Both are very experienced with C kites. Hanging on to a kite for launch in high wind and blasting sand isn't all that easy a proposition particularly when the kite is near its upper wind limit. The time to experiment with new gear is not in such extreme conditions. Also, avoid "soft" leash attachment clips, for a good reason why click HERE

Another kiter had advised the rider not to attach his leash to the chicken loop but instead attach it to his Oh Shit handle and shift it over once well offshore. The rider was not that comfortable with this as he was used to suicide leash attachments on C kites through the chicken loop. NOTE: There are significant DIFFERENCES between flat kites and C kites, learn what they are by carefully reading the user manual, talking to other kiters and carefully building experience with the flat kite under controlled circumstances. Just because you are used to attaching your leash to the chickenloop or even the bypass leash attachment, doesn't necessarily mean this is a good place to attach to while near shore. In the current case, attaching to the Oh Shit handle until well offshore and then moving it to the chicken loop would have made more sense. What happens if a bridle breaks? Maybe something not all that different.

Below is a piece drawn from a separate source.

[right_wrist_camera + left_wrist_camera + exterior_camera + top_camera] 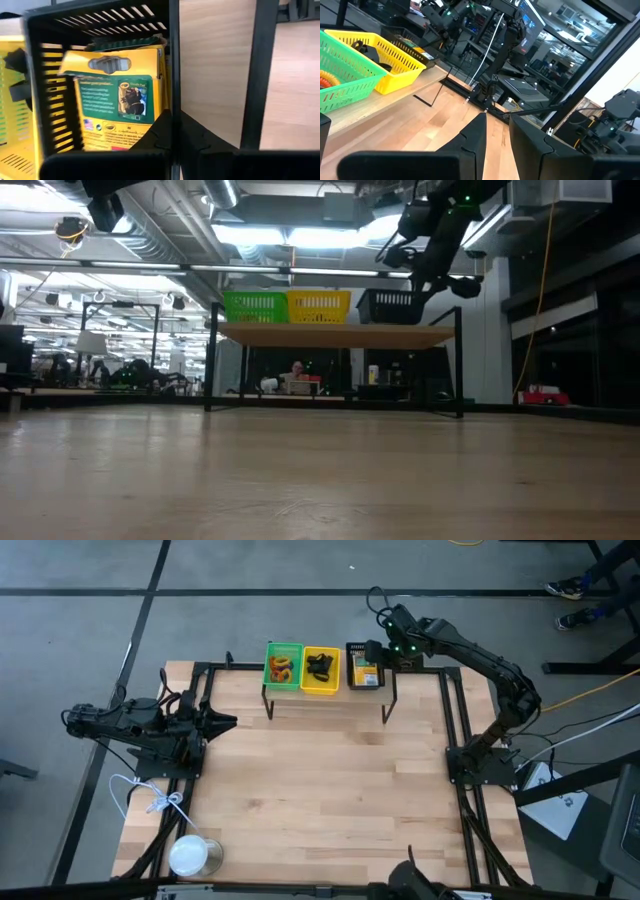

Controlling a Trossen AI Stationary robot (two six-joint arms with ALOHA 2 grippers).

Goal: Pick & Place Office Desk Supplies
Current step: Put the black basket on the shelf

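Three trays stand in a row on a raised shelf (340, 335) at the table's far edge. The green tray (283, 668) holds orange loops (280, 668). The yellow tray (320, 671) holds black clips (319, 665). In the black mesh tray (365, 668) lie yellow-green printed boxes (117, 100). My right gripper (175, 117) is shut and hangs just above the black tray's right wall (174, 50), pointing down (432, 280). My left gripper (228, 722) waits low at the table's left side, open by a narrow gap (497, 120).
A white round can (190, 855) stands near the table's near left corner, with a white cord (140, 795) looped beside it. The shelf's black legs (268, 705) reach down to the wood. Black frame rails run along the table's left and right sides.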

Make sure you know where your leash attachment quick release is and be familiar with activating it. Too many kiters ignore this simple step in self preservation along with even practicing totally depowering their kite. "I'll figure it out in the emergency," unlikely.

A stopper ball can simulate some of what happened in this accident. Don't engage stopper balls on flat kites nearshore or when you might potentially crash (i.e. before jumping).

Experienced guys don't need helmets or impact vests because ... ? Luck is great while it lasts but some basic safety gear may stretch your luck when you unexpectedly get dragged south at lightspeed someday. Overconfidence can be a killer not only in kiting but in many action sports. Flat kites may reduce kiting fatalities but the capacity to injure and kill is still there. Be careful out there.